• **INSTRUCTIONS TO FOLLOW**
Your answer should hold all lines of the entries that include the word "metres".
BEGIN DATA UNDER STUDY
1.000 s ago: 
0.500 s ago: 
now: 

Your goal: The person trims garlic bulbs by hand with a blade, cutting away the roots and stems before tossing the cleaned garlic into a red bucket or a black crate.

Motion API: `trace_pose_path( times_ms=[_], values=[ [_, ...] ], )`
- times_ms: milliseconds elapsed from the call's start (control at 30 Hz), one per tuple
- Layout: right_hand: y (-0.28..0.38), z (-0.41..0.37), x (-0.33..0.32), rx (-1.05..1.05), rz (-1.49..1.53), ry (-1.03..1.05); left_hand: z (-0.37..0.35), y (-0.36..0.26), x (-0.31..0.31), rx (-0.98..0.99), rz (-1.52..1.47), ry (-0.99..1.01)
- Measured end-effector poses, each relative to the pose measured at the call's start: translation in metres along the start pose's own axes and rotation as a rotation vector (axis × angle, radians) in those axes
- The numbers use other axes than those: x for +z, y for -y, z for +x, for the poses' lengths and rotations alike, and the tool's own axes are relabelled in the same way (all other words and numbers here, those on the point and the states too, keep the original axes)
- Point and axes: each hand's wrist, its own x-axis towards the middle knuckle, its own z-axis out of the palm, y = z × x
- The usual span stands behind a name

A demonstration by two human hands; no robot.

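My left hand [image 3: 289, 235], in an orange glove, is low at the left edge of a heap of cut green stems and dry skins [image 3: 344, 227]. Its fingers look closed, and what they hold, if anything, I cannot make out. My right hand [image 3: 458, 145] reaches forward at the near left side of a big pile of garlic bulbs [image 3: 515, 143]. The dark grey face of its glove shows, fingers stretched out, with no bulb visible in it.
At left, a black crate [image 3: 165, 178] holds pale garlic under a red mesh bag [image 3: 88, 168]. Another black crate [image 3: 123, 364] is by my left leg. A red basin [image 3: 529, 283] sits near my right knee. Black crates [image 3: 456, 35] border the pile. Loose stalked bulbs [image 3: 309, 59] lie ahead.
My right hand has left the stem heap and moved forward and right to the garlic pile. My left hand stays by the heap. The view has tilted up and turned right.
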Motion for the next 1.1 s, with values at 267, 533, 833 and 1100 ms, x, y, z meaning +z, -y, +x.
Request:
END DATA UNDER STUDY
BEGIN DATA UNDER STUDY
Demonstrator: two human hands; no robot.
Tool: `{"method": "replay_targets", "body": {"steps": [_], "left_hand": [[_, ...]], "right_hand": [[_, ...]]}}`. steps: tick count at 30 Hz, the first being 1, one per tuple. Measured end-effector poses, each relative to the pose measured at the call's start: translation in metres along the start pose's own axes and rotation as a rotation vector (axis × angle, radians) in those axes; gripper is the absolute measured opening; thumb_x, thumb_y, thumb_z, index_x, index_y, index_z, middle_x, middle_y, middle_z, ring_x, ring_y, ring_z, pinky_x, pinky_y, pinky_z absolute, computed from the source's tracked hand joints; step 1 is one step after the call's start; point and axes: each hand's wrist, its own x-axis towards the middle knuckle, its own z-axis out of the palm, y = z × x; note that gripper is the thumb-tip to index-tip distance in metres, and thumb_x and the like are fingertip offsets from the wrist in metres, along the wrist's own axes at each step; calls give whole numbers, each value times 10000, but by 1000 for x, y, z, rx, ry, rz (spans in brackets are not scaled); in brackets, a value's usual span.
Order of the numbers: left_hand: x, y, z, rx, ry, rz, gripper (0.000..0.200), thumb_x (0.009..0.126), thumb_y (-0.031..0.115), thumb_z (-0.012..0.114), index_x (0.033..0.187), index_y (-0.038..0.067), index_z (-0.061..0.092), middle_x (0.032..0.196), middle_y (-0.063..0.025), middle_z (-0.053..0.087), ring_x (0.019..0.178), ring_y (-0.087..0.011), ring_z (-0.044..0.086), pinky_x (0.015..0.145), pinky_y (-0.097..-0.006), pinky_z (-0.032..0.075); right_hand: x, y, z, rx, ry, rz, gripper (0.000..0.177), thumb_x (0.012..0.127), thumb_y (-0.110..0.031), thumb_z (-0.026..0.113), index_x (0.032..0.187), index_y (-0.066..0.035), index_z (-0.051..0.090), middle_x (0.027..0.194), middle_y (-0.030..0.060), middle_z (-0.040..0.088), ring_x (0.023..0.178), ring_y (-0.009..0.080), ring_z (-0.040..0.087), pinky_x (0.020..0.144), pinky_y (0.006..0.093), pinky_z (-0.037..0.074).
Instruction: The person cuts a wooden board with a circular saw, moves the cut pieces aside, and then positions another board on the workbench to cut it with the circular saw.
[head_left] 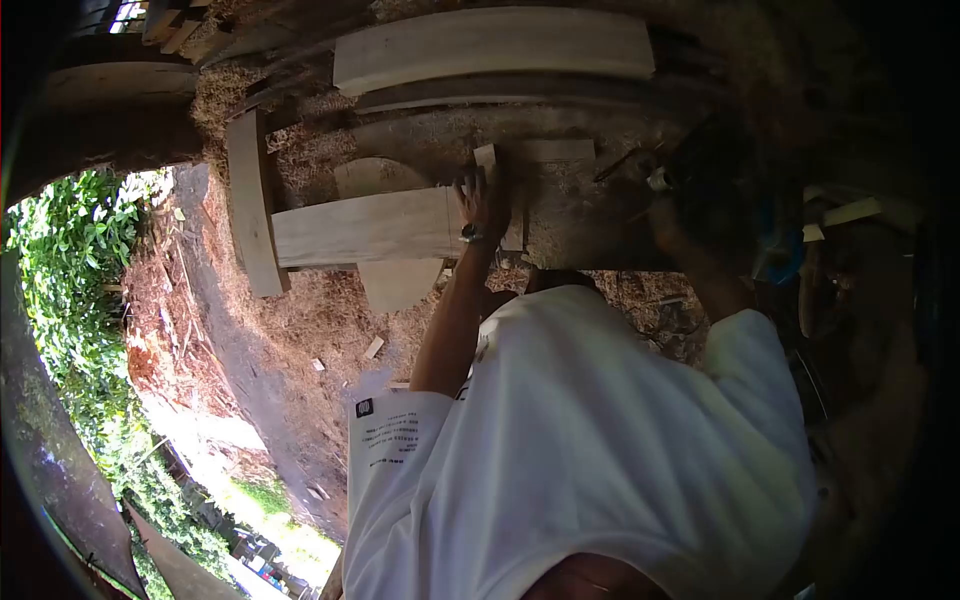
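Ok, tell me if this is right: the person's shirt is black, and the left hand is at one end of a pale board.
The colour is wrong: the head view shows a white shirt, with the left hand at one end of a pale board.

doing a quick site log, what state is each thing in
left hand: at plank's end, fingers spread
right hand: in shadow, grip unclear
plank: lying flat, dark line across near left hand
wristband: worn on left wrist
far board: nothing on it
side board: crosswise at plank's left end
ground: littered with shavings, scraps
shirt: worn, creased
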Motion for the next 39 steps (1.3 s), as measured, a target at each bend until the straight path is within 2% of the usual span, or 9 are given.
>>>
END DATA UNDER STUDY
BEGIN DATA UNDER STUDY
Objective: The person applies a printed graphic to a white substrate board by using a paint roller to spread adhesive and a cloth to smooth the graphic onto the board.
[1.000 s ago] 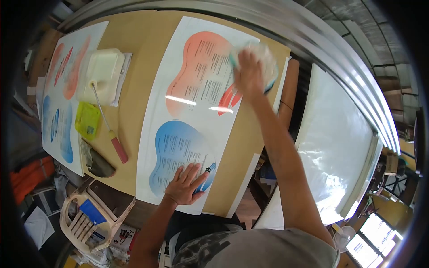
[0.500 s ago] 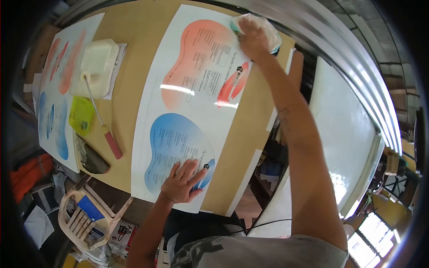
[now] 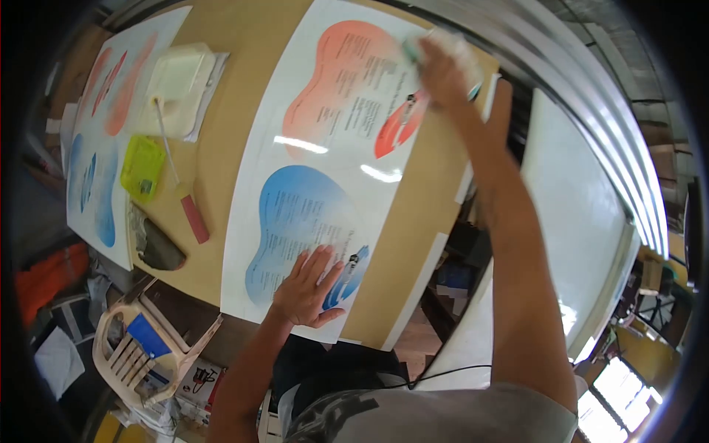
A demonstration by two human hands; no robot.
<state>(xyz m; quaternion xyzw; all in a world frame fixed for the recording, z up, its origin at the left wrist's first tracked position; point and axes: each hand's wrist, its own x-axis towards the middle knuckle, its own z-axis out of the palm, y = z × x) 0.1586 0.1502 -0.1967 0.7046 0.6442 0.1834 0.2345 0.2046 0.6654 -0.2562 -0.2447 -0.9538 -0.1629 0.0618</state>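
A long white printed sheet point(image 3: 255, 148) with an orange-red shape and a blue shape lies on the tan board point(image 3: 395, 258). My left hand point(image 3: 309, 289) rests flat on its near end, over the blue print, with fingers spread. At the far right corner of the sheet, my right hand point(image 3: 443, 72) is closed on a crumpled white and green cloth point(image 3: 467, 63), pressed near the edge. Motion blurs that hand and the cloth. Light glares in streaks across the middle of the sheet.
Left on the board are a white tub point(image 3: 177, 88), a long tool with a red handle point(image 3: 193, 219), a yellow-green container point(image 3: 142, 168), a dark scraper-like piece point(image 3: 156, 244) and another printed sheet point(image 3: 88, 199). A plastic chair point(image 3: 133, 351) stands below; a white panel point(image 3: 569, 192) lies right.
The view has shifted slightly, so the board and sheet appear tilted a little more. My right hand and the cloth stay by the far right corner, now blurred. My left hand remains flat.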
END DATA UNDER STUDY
• **SOLUTION BELOW**
- Measured end-effector poses, each relative to the pose measured at the call's start: translation in metres along the start pose's own axes and rotation as a rotation vector (axis × angle, radians) in those axes
Tool: `{"method": "replay_targets", "body": {"steps": [_], "left_hand": [[_, ...]], "right_hand": [[_, ...]]}}`. steps: tick count at 30 Hz, the first being 1, one per tuple. Measured end-effector poses, each relative to the pose measured at the call's start: translation in metres along the start pose's own axes and rotation as a rotation vector (axis × angle, radians) in those axes; gripper is the absolute measured opening; thumb_x, thumb_y, thumb_z, index_x, index_y, index_z, middle_x, middle_y, middle_z, ring_x, ring_y, ring_z, pinky_x, pinky_y, pinky_z absolute, computed from the source's tracked hand joints; step 1 is one step after the call's start; point and axes: each hand's wrist, its own x-axis towards the middle knuckle, its own z-axis out of the palm, y = z × x; note that gripper is the thumb-tip to index-tip distance in metres, and thumb_x and the like are fingertip offsets from the wrist in metres, along the wrist's own axes at each step; calls give whole numbers, each value times 10000, but by 1000 for x, y, z, rx, ry, rz (spans in brackets are not scaled); in brackets, a value's usual span.

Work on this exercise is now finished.